Repeat only part of the entries. Start at the line that has "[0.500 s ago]" and keep going through the last line, exactly as given.
'''
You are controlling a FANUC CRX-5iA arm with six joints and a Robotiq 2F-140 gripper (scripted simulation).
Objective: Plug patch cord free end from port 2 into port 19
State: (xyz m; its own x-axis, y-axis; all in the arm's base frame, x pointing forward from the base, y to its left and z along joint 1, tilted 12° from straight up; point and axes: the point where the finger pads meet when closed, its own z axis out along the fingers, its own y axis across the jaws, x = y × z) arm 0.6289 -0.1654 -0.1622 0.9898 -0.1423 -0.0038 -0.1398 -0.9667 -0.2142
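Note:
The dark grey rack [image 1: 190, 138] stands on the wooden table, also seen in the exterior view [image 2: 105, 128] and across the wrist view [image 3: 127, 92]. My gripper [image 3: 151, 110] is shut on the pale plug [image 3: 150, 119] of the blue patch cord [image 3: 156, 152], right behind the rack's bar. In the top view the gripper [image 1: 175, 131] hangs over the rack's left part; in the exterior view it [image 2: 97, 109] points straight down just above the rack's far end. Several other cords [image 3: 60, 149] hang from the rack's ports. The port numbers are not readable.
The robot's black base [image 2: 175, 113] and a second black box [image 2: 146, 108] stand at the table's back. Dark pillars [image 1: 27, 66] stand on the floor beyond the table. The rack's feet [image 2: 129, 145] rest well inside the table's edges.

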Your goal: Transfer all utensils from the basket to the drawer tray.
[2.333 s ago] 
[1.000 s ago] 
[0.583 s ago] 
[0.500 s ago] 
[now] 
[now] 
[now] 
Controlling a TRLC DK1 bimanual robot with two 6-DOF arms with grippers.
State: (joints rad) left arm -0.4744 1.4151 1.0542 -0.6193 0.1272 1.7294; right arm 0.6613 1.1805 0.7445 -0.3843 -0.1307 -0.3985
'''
[RESULT]
[0.500 s ago] 
[now] 
[now] 
[now] 
Controlling a TRLC DK1 bimanual robot with two 6-DOF arms with grippers.
State: (joints rad) left arm -0.4744 1.4151 1.0542 -0.6193 0.1272 1.7294; right arm 0.6613 1.1805 0.7445 -0.3843 -0.1307 -0.3985

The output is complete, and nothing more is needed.